Anesth Pain Med.  2018 Oct;13(4):463-467. 10.17085/apm.2018.13.4.463.

Pharyngeal reperforation following incentive spirometry: A case report

Affiliations
  • 1Department of Anesthesia and Pain Medicine, Pusan National University Hospital, Busan, Korea. ccarrot@pusan.ac.kr

Abstract

Despite its widespread use, complication of incentive spirometry has been rarely reported. We report a case of pharyngeal reperforation following incentive spirometry. A 75-year-old female, had a history of long-term steroid use, entered the intensive care unit for maintenance of mechanical ventilation following surgical repair of a pharyngeal perforation. After ventilator weaning, incentive spirometry was implemented on postoperative day 4. Immediately after incentive spirometry use, patient's neck began to swell, and subcutaneous emphysema was palpated.

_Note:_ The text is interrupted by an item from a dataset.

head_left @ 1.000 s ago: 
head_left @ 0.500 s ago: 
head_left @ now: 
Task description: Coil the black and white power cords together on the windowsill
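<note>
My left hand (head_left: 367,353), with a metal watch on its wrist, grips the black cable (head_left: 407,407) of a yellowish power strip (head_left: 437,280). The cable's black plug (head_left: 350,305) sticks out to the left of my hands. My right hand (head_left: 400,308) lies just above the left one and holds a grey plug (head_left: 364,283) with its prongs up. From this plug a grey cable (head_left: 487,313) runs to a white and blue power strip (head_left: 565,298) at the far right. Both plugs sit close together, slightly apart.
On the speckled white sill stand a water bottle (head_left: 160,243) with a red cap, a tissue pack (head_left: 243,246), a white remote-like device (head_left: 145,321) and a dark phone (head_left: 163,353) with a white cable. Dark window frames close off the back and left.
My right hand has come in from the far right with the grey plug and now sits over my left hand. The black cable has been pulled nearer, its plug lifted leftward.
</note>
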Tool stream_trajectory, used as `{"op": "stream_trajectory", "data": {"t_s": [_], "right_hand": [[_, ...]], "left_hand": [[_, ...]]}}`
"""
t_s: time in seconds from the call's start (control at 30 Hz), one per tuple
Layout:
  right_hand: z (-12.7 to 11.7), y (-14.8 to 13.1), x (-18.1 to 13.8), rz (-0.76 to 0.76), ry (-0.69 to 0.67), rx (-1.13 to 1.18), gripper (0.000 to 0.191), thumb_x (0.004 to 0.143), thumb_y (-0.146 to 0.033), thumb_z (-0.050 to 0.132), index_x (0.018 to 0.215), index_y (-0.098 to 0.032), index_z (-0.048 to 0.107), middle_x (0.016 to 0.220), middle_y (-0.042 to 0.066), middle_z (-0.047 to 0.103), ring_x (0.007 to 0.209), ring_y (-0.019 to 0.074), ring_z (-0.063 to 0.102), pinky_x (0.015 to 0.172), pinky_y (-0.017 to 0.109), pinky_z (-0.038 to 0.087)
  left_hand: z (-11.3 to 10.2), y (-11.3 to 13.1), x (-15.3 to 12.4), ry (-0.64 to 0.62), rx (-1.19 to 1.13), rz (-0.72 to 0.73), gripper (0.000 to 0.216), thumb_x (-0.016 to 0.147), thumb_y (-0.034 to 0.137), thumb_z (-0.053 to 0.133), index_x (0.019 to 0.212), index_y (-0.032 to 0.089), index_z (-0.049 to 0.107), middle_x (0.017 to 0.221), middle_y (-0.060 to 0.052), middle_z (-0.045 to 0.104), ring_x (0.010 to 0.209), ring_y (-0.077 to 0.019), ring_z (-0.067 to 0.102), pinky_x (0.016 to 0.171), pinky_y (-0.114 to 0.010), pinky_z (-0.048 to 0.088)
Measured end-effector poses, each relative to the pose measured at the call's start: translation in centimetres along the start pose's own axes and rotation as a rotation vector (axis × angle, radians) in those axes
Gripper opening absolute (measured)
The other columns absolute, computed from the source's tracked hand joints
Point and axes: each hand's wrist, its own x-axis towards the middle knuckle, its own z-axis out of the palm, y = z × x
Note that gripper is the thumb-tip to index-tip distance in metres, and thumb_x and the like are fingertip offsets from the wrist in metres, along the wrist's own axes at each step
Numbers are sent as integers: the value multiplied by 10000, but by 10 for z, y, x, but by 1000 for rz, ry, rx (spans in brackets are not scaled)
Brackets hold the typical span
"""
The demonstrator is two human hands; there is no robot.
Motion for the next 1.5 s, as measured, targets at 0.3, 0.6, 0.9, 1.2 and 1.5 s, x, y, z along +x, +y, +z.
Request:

Pharyngeal reperforation was suspected on neck computed tomography, and emergency surgery was performed. Surgery revealed a 3-cm long rupture from the hypopharynx to the esophagus. The causes were thought to be delayed wound healing due to long-term steroid use and a sudden increase in pharyngeal pressure due to incentive spirometry. In conclusion, particular attention should be paid when using incentive spirometry after head and neck surgery in patients with a history of long-term steroid use.

Keyword

Head and neck surgery; Incentive spirometer; Incentive spirometry; Pharyngeal perforation; Steroids

MeSH Terms

Aged
Emergencies
Esophagus
Female
Head
Humans
Hypopharynx
Intensive Care Units
Motivation*
Neck
Respiration, Artificial
Rupture
Spirometry*
Steroids
Subcutaneous Emphysema
Ventilator Weaning
Wound Healing
Steroids

Figure

  • Fig. 1 Neck computed tomography (CT) before and after incentive spirometry. Before ventilator weaning, neck CT was performed (A, B) to see the postoperative course and there were no abnormal findings. (C, D) are neck CT findings when extensive subcutaneous emphysema occurred after using incentive spirometry. Air around retropharyngeal space, pneumomediastinum, and extensive subcutaneous emphysema were observed.

  • Fig. 2 Chest X-ray after using incentive spirometry. From the neck to the chest, extensive subcutaneous emphysema was observed.